Everything else looks exactly like I expected. At least Bartha gets a phone call scene.
I'm not racist, I'm just slutty

Pedro

TRAILER SPOILERS/SPOILERS?

I know we should have expected the sequel to follow the same basic formula, but this is just ridiculous. This is almost exactly the same as the first movie.  It's too similar.  Stu has a problem with his body (tattoo, not tooth).  Surprise animal in the room! (monkey, not tiger).  Someone's missing (Brother in law not Doug).  Why don't we look in our pockets for clues?!  Oh no people are chasing us with guns!  I would hope that the trailer is attempting not to spoil the highlights, but this does not make me want to see the movie.  Of course the formula worked the first time around, and I'm sure that I'll see this, but color me disappointed. 

I guess it's better to see a movie like this with low expectations. 

Pubrick

Well the first one was overrated anyway so what do you expect.
under the paving stones.

modage

Right on both counts. This trailer is like the faux Funny Or Die parody of how lame and uninspired a sequel could be for this.
Christopher Nolan's directive was clear to everyone in the cast and crew: Use CGI only as a last resort.

MacGuffin

Mike Tyson tattoo artist sues to block "Hangover"

LOS ANGELES (Hollywood Reporter) -The man who gave Mike Tyson his distinctive facial tattoo has sued Warner Bros. over the similar-looking facial art on Ed Helms' character in the upcoming comedy "The Hangover: Part II." S. Victor Whitmill, an award-winning tattoo artist who calls the Tyson design "one of the most distinctive tattoos in the nation," is asking for an injunction to stop the release of the highly-anticipated comedy sequel, set to bow in the United States over Memorial Day weekend at the end of May. "When Mr. Whitmill created the Original Tattoo, Mr Tyson agreed that Mr. Whitmill would own the artwork and thus, the copyright in the Original Tattoo," argues the complaint, filed Thursday in federal court in Missouri. "Warner Bros. Entertainment, Inc. --without attempting to contact Mr. Whitmill, obtain his permission, or credit his creation --has copied Mr. Whitmill's Original Tattoo and placed it on the face of another actor ... This unauthorized exploitation of the Original Tattoo constitutes copyright infringement." Warners declined to comment on the suit. It's an interesting lawsuit.
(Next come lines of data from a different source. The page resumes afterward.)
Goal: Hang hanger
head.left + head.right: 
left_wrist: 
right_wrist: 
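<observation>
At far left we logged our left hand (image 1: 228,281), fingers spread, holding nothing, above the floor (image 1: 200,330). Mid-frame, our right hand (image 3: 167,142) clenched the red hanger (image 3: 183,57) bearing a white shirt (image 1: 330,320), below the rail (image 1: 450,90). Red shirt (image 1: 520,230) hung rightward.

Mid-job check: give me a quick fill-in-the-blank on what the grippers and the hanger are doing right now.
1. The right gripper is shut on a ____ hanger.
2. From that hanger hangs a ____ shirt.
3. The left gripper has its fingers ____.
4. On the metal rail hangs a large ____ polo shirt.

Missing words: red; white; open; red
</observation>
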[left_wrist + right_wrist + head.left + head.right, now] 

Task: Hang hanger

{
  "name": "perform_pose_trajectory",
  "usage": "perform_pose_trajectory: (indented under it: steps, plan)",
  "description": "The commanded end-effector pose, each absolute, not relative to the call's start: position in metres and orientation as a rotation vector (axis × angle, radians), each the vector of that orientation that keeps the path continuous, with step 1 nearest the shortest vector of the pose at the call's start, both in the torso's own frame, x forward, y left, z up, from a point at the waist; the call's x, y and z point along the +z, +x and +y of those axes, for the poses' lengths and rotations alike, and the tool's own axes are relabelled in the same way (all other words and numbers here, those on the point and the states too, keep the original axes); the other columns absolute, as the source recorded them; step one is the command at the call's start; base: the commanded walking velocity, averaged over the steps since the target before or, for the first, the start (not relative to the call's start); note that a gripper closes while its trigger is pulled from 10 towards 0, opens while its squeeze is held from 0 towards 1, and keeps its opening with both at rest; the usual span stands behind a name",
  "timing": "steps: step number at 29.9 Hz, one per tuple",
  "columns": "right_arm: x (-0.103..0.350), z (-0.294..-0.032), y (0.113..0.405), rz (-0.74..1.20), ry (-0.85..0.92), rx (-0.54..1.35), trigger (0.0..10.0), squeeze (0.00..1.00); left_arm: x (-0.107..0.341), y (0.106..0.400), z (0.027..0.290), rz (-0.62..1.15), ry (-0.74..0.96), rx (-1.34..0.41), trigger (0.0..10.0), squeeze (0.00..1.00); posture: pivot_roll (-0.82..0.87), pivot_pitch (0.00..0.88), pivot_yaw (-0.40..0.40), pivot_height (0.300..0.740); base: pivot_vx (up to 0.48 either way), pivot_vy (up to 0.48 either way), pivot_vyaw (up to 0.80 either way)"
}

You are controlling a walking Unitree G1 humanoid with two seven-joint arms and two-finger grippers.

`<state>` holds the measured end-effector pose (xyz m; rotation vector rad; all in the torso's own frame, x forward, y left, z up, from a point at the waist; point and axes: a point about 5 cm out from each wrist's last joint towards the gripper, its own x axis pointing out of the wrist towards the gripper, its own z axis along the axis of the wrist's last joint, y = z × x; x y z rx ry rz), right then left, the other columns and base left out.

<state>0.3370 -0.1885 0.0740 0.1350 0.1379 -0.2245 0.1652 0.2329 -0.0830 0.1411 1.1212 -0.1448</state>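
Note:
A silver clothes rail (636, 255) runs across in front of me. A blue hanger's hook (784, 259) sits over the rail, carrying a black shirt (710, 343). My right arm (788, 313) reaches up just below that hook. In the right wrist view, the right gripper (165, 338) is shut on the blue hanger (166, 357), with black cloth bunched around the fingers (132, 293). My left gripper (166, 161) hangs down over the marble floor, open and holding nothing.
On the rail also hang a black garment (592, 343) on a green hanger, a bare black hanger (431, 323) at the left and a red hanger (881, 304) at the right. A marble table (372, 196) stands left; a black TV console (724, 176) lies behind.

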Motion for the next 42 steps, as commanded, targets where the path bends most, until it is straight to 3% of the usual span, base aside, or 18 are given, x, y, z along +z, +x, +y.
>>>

Copyrighted works are copyrighted works, no matter whether they are painted on canvases or walls or the bodies of former heavyweight champions. Whitmill attaches to the lawsuit his copyright registration for the "Original Tattoo," as well as Tyson's signed release granting rights in the work. (He also includes some photos of himself with the boxer while applying the tattoo in 2003 in Las Vegas.) The designs do look very similar. And what makes the matter dicey for Warners is that the tattoo on the Helms character appears to be a direct comedic reference to Tyson, who appeared extensively in the first film. That might make it tough to argue that the designs are merely coincidentally similar. But Warners could argue that the copyright isn't valid, or that the studio changed the design just enough to escape infringement, or that the use in the film is "transformative," meaning it is depicted in a larger context and thus a fair use, or that's it's a parody. Whitmill also is challenging the use of the image in ad materials and trailers. What's scary for the studio is the request for an injunction to stop the movie's release. A few years back, Warners was forced to fork over a hefty settlement to the author of the source material for its "Dukes of Hazzard" film when a judge issued an injunction weeks before the film's release.
"Don't think about making art, just get it done. Let everyone else decide if it's good or bad, whether they love it or hate it. While they are deciding, make even more art." - Andy Warhol


Skeleton FilmWorks

Reel

Fuuuuucccckkkk youuu. it's the most generic tribal tattoo known to man, except it's on someone's face.

SiliasRuby

A paint by numbers sequel thats not as funny or entertaining as the first but because I wasn't expecting much I laughed out loud a couple of times. What a waste of 10 bucks....
The Beatles know Jesus Christ has returned to Earth and is in Los Angeles.

When you are getting fucked by the big corporations remember to use a condom.

There was a FISH in the perkalater!!!